§ **WORK ITEM**
Without changing a thing, reproduce the entire listing and leave out its pictures.

[DATA SECTION — start]

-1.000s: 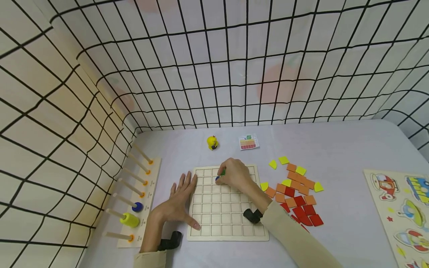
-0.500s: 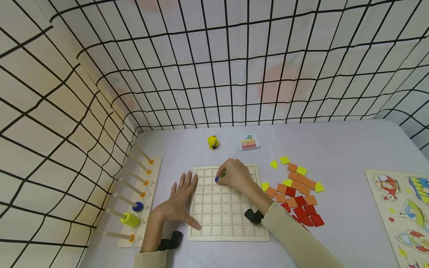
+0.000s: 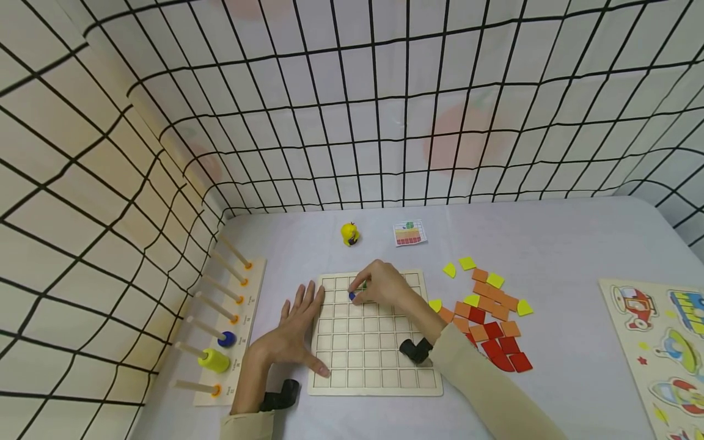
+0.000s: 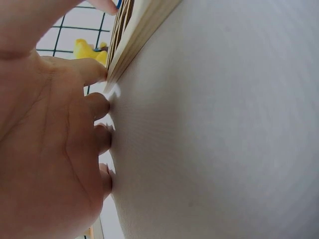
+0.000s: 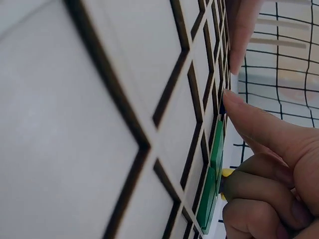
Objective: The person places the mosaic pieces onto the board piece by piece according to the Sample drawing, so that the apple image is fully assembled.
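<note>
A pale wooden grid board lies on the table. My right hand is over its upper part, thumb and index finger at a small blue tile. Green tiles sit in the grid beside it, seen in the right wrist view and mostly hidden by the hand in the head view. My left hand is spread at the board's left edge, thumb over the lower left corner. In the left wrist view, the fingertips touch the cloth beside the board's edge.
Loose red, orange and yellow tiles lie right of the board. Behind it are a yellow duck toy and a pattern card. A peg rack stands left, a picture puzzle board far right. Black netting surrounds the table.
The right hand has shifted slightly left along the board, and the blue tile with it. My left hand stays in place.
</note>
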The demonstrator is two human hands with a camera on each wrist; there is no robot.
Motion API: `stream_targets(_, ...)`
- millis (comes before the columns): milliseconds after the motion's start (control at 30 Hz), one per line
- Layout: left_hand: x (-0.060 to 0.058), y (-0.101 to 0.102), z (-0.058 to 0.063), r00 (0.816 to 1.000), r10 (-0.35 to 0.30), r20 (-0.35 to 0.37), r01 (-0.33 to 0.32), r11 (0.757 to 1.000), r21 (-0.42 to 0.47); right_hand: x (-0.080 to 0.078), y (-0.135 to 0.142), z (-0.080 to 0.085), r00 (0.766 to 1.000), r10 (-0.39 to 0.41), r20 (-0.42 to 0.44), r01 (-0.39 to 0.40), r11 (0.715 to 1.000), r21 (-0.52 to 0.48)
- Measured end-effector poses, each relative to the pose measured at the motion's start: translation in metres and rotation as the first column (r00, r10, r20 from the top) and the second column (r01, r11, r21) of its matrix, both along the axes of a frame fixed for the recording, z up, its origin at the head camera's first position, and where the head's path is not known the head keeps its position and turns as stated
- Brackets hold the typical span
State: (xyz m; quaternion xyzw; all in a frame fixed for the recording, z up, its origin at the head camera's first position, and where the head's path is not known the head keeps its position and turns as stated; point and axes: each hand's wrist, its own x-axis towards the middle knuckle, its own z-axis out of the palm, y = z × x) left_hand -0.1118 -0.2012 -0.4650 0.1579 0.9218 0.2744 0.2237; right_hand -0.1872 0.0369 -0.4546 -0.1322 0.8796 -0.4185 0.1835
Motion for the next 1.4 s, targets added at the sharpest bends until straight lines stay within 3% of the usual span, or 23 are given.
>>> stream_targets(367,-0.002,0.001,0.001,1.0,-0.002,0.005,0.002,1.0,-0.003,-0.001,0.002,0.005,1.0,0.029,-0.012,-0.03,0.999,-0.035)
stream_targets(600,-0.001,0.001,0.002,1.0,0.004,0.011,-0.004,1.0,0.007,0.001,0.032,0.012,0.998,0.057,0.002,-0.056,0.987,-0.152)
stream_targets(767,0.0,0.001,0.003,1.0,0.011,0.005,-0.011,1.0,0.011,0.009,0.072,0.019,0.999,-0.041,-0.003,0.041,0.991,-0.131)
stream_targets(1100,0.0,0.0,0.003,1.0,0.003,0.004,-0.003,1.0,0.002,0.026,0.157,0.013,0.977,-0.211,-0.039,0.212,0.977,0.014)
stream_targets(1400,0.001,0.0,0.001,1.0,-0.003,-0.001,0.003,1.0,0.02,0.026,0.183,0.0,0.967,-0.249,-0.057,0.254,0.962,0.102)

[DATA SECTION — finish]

§ **TASK RESPONSE**
-1.000s: 
-0.500s: 
+0.000s: 
+0.000s: 
+0.000s: 
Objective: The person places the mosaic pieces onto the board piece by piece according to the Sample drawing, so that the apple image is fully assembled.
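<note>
A pale wooden grid board lies on the table. My right hand is over its upper part, thumb and index finger at a small blue tile. Green tiles sit in the grid beside it, seen in the right wrist view and mostly hidden by the hand in the head view. My left hand is spread at the board's left edge, thumb over the lower left corner. In the left wrist view, the fingertips touch the cloth beside the board's edge.
Loose red, orange and yellow tiles lie right of the board. Behind it are a yellow duck toy and a pattern card. A peg rack stands left, a picture puzzle board far right. Black netting surrounds the table.
The right hand has shifted slightly left along the board, and the blue tile with it. My left hand stays in place.
</note>
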The demonstrator is two human hands with a camera on each wrist; there is no robot.
Motion API: `stream_targets(_, ...)`
- millis (comes before the columns): milliseconds after the motion's start (control at 30 Hz), one per line
- Layout: left_hand: x (-0.060 to 0.058), y (-0.101 to 0.102), z (-0.058 to 0.063), r00 (0.816 to 1.000), r10 (-0.35 to 0.30), r20 (-0.35 to 0.37), r01 (-0.33 to 0.32), r11 (0.757 to 1.000), r21 (-0.42 to 0.47); right_hand: x (-0.080 to 0.078), y (-0.135 to 0.142), z (-0.080 to 0.085), r00 (0.766 to 1.000), r10 (-0.39 to 0.41), r20 (-0.42 to 0.44), r01 (-0.39 to 0.40), r11 (0.715 to 1.000), r21 (-0.52 to 0.48)
- Measured end-effector poses, each relative to the pose measured at the motion's start: translation in metres and rotation as the first column (r00, r10, r20 from the top) and the second column (r01, r11, r21) of its matrix, both along the axes of a frame fixed for the recording, z up, its origin at the head camera's first position, and where the head's path is not known the head keeps its position and turns as stated
- Brackets hold the typical span
State: (xyz m; quaternion xyzw; all in a frame fixed for the recording, z up, its origin at the head camera's first position, and where the head's path is not known the head keeps its position and turns as stated; point and axes: each hand's wrist, its own x-axis towards the middle knuckle, its own z-axis out of the palm, y = z × x) left_hand -0.1118 -0.2012 -0.4650 0.1579 0.9218 0.2744 0.2237; right_hand -0.1872 0.0369 -0.4546 -0.1322 0.8796 -0.4185 0.1835
Motion for the next 1.4 s, targets added at the sharpest bends until straight lines stay within 3% of the usual span, or 23 are given.
>>> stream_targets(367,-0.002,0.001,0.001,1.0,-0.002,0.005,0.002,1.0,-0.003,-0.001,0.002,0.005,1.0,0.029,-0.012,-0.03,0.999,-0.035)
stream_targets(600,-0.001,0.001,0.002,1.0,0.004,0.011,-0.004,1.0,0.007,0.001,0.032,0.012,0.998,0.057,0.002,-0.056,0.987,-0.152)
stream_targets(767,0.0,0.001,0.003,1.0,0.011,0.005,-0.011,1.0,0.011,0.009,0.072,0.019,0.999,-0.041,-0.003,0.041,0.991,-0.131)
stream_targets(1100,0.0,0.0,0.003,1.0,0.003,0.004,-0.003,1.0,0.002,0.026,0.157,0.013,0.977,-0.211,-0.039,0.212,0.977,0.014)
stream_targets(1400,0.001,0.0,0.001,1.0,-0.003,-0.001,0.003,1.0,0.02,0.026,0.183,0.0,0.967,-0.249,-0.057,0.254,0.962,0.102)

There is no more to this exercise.